Exercise brief >> Each line that contains the word "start" is to be copied from the records below.

[Items from a data source]
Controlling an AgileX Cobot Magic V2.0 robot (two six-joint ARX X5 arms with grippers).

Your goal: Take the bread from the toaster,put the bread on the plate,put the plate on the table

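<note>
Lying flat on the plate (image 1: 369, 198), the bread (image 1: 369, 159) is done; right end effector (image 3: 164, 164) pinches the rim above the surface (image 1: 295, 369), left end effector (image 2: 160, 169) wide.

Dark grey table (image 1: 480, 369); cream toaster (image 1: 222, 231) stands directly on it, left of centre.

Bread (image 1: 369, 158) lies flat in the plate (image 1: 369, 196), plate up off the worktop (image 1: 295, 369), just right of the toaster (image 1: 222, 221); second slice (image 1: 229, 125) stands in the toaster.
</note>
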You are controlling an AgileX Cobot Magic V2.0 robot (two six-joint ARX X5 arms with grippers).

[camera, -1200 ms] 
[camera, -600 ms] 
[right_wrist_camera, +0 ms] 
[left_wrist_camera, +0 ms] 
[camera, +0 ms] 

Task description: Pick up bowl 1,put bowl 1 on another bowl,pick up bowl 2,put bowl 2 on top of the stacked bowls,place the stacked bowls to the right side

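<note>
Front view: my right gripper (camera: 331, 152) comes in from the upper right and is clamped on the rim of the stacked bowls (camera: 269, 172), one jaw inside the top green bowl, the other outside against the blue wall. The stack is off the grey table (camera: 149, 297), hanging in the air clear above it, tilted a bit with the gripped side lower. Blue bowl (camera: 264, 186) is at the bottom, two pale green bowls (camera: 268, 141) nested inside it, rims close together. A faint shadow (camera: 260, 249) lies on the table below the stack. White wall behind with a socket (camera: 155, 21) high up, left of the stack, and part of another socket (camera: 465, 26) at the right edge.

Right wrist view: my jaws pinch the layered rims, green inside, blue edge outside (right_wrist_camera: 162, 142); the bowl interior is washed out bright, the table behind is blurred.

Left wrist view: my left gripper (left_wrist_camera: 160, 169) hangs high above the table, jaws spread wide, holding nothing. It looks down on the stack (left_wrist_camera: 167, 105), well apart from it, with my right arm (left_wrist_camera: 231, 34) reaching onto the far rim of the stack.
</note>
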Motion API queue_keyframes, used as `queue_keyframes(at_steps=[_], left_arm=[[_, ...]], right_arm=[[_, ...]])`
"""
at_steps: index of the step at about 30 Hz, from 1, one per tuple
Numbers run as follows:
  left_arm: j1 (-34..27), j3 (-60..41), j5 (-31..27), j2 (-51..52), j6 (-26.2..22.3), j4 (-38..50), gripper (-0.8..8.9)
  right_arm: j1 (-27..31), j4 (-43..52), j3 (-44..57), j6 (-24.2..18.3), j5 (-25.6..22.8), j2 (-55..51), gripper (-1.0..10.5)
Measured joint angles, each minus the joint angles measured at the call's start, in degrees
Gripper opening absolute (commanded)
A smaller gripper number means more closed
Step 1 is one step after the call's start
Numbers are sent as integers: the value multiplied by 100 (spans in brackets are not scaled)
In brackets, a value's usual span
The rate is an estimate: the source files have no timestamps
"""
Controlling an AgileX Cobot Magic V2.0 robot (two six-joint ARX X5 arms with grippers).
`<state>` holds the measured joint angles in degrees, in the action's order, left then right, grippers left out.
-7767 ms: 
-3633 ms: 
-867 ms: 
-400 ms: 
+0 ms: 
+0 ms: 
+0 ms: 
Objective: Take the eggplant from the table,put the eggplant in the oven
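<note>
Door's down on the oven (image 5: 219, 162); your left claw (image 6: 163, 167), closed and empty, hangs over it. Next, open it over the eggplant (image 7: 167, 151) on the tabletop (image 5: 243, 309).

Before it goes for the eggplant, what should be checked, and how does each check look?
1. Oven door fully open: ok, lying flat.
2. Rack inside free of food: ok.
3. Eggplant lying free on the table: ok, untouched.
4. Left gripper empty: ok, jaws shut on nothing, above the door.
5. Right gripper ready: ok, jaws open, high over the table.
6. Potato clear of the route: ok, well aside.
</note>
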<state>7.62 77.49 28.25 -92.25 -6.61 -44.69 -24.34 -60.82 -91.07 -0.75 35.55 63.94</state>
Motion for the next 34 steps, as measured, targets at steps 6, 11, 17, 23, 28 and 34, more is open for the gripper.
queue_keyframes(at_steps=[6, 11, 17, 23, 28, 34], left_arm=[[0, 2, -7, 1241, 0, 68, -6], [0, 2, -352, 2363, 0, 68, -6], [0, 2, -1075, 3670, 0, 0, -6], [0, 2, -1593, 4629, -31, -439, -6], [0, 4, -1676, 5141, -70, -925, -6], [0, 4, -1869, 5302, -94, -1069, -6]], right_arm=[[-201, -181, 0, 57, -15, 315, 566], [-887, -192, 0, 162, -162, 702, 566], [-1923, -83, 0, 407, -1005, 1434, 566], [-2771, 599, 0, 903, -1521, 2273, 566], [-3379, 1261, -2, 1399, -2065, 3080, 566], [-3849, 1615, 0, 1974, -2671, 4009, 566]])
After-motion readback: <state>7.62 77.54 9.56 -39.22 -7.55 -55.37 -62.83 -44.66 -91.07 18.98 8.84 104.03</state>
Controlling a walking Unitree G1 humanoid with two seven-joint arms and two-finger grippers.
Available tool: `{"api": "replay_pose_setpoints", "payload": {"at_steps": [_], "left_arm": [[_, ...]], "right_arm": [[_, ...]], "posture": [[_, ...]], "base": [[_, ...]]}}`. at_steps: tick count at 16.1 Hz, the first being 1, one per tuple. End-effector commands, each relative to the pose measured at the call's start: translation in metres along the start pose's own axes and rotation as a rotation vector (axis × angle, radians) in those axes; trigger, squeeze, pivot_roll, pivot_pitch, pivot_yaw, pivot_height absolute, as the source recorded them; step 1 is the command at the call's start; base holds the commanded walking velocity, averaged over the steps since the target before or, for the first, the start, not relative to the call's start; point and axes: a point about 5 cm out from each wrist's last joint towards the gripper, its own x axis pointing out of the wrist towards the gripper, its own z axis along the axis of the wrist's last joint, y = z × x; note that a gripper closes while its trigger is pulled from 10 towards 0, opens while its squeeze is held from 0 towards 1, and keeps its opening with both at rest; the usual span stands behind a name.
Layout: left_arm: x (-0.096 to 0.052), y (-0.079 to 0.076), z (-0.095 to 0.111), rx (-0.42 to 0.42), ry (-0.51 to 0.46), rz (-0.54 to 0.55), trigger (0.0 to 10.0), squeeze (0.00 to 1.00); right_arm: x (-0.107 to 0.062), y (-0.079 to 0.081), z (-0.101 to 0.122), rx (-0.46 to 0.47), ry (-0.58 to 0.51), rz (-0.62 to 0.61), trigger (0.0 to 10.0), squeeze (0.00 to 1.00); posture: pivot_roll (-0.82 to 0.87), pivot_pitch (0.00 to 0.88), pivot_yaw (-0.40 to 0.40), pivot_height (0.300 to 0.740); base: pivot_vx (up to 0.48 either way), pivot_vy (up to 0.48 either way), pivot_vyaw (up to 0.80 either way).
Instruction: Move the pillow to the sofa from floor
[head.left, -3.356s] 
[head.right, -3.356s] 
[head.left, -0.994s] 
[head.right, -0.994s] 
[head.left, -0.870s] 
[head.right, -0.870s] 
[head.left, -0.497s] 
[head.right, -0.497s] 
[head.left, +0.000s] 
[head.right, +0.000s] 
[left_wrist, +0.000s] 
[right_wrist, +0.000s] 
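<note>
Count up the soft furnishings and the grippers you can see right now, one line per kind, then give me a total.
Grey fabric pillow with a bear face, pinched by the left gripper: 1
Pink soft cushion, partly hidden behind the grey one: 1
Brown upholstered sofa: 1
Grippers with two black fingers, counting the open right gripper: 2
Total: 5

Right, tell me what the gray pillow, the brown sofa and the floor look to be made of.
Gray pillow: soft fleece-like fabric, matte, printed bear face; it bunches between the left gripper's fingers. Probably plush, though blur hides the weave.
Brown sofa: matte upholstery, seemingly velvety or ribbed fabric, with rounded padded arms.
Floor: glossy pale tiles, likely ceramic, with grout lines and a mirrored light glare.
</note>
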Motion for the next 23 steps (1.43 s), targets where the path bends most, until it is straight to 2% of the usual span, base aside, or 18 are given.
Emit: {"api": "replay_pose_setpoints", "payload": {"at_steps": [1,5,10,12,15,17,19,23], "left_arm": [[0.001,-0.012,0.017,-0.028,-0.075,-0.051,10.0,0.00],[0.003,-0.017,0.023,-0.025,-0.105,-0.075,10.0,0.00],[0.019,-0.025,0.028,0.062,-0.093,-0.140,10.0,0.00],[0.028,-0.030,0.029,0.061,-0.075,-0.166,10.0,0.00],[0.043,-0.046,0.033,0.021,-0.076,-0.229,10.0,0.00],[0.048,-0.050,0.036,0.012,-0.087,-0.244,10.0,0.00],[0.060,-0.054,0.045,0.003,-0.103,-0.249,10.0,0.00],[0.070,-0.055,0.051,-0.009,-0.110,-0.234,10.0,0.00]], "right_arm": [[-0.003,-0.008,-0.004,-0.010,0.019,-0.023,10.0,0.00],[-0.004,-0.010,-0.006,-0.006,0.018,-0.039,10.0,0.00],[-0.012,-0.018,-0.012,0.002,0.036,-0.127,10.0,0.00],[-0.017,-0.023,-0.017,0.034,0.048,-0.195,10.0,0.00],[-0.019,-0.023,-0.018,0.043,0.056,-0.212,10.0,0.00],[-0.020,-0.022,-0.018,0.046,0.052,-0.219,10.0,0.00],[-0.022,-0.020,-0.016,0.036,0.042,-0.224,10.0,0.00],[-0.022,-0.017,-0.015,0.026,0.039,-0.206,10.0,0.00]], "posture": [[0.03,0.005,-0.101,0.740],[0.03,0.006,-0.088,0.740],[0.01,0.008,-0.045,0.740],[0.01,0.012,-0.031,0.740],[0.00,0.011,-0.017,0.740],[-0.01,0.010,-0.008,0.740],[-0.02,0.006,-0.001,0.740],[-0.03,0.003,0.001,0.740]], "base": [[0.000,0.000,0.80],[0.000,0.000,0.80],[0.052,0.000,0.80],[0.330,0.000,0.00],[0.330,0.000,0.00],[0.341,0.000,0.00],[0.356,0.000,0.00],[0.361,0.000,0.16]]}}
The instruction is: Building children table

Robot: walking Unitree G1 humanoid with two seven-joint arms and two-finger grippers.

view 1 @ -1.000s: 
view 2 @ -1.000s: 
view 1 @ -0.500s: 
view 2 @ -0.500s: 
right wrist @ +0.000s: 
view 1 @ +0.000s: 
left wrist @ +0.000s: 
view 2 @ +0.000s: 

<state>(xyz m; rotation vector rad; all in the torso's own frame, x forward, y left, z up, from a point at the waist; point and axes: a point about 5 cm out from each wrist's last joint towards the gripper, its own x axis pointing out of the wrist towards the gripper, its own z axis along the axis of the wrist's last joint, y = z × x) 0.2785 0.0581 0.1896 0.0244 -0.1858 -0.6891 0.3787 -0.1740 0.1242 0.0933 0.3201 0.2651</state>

Answer for this exercise >>
Measured joint angles, each minus the joint angles measured at the call's start, in degrees
Step 1 is one step after the call's start
Available tool: `{"api": "replay_pose_setpoints", "payload": {"at_steps": [_], "left_arm": [[_, ...]], "right_arm": [[_, ...]], "posture": [[_, ...]], "base": [[_, ...]]}}`. at_steps: tick count at 16.1 Hz, the first being 1, one per tuple. End-effector commands, each relative to the pose measured at the call's start: translation in metres along the start pose's own axes and rotation as a rotation vector (axis × angle, radians) in those axes; trigger, squeeze, pivot_roll, pivot_pitch, pivot_yaw, pivot_height absolute, as the source recorded them; step 1 is the command at the call's start; base holds the commanded walking velocity, averaged over the steps since the target before or, for the first, the start, not relative to the call's start; point and axes: a point about 5 cm out from each wrist's last joint towards the gripper, its own x axis pointing out of the wrist towards the gripper, its own z axis along the axis of the wrist's last joint, y = z × x; note that a gripper closes while its trigger is pulled from 10 towards 0, opens while its squeeze is held from 0 towards 1, and keeps its opening with both at rest; the usual span stands behind a name.

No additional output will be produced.